> **Exercise**
Word for word, output the data, with none of its pictures.

> **Available data**
+===+

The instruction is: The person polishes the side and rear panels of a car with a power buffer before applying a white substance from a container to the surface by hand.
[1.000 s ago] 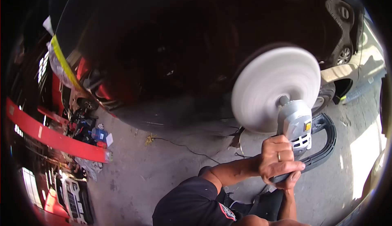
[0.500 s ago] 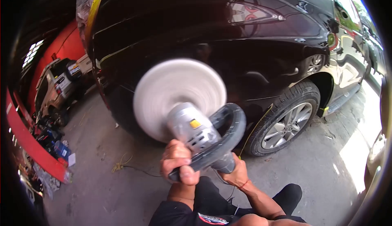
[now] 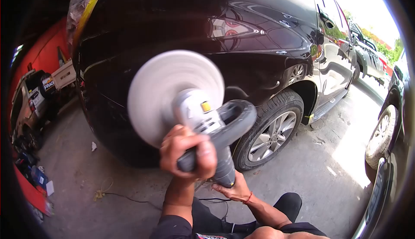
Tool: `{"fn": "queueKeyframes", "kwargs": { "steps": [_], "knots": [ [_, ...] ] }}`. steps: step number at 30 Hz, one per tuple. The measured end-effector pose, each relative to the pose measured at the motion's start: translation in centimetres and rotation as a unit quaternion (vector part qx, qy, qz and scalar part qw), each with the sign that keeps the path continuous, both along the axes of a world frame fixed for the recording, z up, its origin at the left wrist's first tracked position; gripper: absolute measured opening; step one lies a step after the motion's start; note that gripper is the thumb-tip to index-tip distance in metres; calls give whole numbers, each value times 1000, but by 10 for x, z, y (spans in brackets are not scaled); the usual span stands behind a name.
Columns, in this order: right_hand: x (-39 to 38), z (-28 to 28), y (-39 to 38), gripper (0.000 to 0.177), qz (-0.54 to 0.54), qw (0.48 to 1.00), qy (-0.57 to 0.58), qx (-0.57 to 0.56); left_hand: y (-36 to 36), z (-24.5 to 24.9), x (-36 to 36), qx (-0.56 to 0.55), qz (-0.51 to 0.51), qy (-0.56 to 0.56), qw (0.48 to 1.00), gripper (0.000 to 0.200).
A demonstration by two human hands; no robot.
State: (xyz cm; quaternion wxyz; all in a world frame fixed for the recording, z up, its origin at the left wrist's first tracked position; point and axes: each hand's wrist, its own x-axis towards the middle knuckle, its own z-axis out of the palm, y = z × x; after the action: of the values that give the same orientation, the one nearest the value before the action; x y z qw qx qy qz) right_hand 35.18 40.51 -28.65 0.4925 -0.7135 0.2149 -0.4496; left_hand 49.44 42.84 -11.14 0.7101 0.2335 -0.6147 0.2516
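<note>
A polisher with a large white round pad, blurred by spinning, is held in front of the dark car's glossy side panel. My left hand is wrapped round the end of its black loop handle. Lower down, my right hand grips the rear end of the black body, with a red string at the wrist. The pad hides the panel behind it, so contact cannot be made out.
The car's wheel is right of the polisher. A cable lies on the grey floor. Another vehicle's wheel is at the far right. At the left are a parked vehicle and a blue container.
The view has turned to the right, showing more vehicles there. The polisher and both hands appear further left in the picture, still gripping, and the pad has tilted.
</note>
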Motion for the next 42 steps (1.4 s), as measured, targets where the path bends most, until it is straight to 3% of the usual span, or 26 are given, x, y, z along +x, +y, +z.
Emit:
{"fn": "queueKeyframes", "kwargs": {
  "steps": [1, 2, 5, 7, 11, 14, 15, 17, 21, 25, 27, 29, 33, 35, 39, 42],
  "knots": [
    [-8, 1, -4, 54, -17, 999, -12, 33, -12, 14, -20, 31, 5, -37, 999, 11],
    [-14, -2, -12, 41, -57, 998, -24, 29, -30, 28, -36, -6, 15, -79, 997, 9],
    [-32, 5, -34, 27, -129, 984, -89, 88, -94, 37, -83, 35, -134, -86, 987, 9],
    [-32, -3, -53, 23, -166, 967, -161, 108, -124, 40, -109, 92, -137, -109, 980, 10],
    [-25, 1, -69, 23, -186, 956, -191, 126, -141, 48, -126, 142, -153, -113, 971, 16],
    [-16, -5, -65, 23, -180, 961, -182, 108, -125, 42, -99, 104, -118, -127, 979, 14],
    [-9, -6, -61, 24, -170, 969, -164, 77, -116, 41, -86, 102, -113, -126, 980, 14],
    [9, 2, -53, 24, -141, 979, -142, 47, -88, 44, -50, -5, -149, -64, 987, 13],
    [43, 41, -28, 34, -66, 998, -14, 5, -14, 54, 35, -68, -57, 6, 996, 17],
    [88, 91, -5, 54, -4, 995, 35, -96, 34, 59, 94, -163, -103, 107, 975, 16],
    [103, 106, -4, 62, 41, 984, 41, -166, 51, 72, 116, -229, 30, 191, 954, 22],
    [110, 121, -2, 64, 90, 977, 91, -172, 70, 77, 130, -240, 84, 217, 942, 24],
    [99, 109, 0, 63, 116, 978, 65, -163, 71, 73, 109, -237, 100, 249, 934, 25],
    [83, 87, 2, 62, 104, 983, 61, -138, 58, 61, 92, -196, 69, 146, 967, 24],
    [44, 48, -7, 63, 50, 997, -10, -64, 7, 53, 30, -128, -8, 114, 985, 19],
    [9, 40, -25, 70, 51, 997, -63, 0, -25, 59, -20, -22, -10, 49, 999, 23]
  ]
}}
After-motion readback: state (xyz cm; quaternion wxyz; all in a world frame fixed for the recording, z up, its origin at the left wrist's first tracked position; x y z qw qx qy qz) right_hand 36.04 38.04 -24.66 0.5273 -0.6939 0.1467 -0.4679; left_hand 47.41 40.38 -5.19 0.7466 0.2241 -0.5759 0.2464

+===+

> **Worked solution**
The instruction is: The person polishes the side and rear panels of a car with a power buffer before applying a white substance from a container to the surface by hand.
[1.000 s ago] 
[0.500 s ago] 
[now] 
Tool: `{"fn": "queueKeyframes", "kwargs": { "steps": [_], "knots": [ [_, ...] ] }}`. steps: step number at 30 Hz, one per tuple. The measured end-effector pose, each relative to the pose measured at the motion's start: translation in centimetres and rotation as a unit quaternion (vector part qx, qy, qz and scalar part qw), each with the sign that keeps the path continuous, both along the axes of a world frame fixed for the recording, z up, its origin at the left wrist's first tracked position; gripper: absolute measured opening; step one lies a step after the motion's start; note that gripper is the thumb-tip to index-tip distance in metres; calls give whole numbers, each value times 1000, but by 10 for x, z, y (spans in brackets are not scaled); the usual span stands behind a name.
Columns, in this order: right_hand: x (-39 to 38), z (-28 to 28), y (-39 to 38), gripper (0.000 to 0.177), qz (-0.54 to 0.54), qw (0.48 to 1.00), qy (-0.57 to 0.58), qx (-0.57 to 0.56); left_hand: y (-36 to 36), z (-24.5 to 24.9), x (-36 to 36), qx (-0.56 to 0.55), qz (-0.51 to 0.51), qy (-0.56 to 0.56), qw (0.48 to 1.00), gripper (0.000 to 0.200).
A demonstration by two human hands; no robot.
State: (xyz cm; quaternion wxyz; all in a world frame fixed for the recording, z up, its origin at the left wrist's first tracked position; point and axes: each hand's wrist, its own x-axis towards the middle knuckle, its own z-axis out of the palm, y = z × x; after the action: of the values that give the same orientation, the one nearest the value before the action; x y z qw qx qy qz) right_hand 35.18 40.51 -28.65 0.4925 -0.7135 0.2149 -0.4496; left_hand 49.44 42.84 -11.14 0.7101 0.2335 -0.6147 0.2516
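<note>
A polisher with a large white round pad, blurred by spinning, is held in front of the dark car's glossy side panel. My left hand is wrapped round the end of its black loop handle. Lower down, my right hand grips the rear end of the black body, with a red string at the wrist. The pad hides the panel behind it, so contact cannot be made out.
The car's wheel is right of the polisher. A cable lies on the grey floor. Another vehicle's wheel is at the far right. At the left are a parked vehicle and a blue container.
The view has turned to the right, showing more vehicles there. The polisher and both hands appear further left in the picture, still gripping, and the pad has tilted.
</note>
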Motion for the next 42 steps (1.4 s), as measured, targets where the path bends most, until it is straight to 3% of the usual span, or 26 are given, x, y, z along +x, +y, +z.
Emit:
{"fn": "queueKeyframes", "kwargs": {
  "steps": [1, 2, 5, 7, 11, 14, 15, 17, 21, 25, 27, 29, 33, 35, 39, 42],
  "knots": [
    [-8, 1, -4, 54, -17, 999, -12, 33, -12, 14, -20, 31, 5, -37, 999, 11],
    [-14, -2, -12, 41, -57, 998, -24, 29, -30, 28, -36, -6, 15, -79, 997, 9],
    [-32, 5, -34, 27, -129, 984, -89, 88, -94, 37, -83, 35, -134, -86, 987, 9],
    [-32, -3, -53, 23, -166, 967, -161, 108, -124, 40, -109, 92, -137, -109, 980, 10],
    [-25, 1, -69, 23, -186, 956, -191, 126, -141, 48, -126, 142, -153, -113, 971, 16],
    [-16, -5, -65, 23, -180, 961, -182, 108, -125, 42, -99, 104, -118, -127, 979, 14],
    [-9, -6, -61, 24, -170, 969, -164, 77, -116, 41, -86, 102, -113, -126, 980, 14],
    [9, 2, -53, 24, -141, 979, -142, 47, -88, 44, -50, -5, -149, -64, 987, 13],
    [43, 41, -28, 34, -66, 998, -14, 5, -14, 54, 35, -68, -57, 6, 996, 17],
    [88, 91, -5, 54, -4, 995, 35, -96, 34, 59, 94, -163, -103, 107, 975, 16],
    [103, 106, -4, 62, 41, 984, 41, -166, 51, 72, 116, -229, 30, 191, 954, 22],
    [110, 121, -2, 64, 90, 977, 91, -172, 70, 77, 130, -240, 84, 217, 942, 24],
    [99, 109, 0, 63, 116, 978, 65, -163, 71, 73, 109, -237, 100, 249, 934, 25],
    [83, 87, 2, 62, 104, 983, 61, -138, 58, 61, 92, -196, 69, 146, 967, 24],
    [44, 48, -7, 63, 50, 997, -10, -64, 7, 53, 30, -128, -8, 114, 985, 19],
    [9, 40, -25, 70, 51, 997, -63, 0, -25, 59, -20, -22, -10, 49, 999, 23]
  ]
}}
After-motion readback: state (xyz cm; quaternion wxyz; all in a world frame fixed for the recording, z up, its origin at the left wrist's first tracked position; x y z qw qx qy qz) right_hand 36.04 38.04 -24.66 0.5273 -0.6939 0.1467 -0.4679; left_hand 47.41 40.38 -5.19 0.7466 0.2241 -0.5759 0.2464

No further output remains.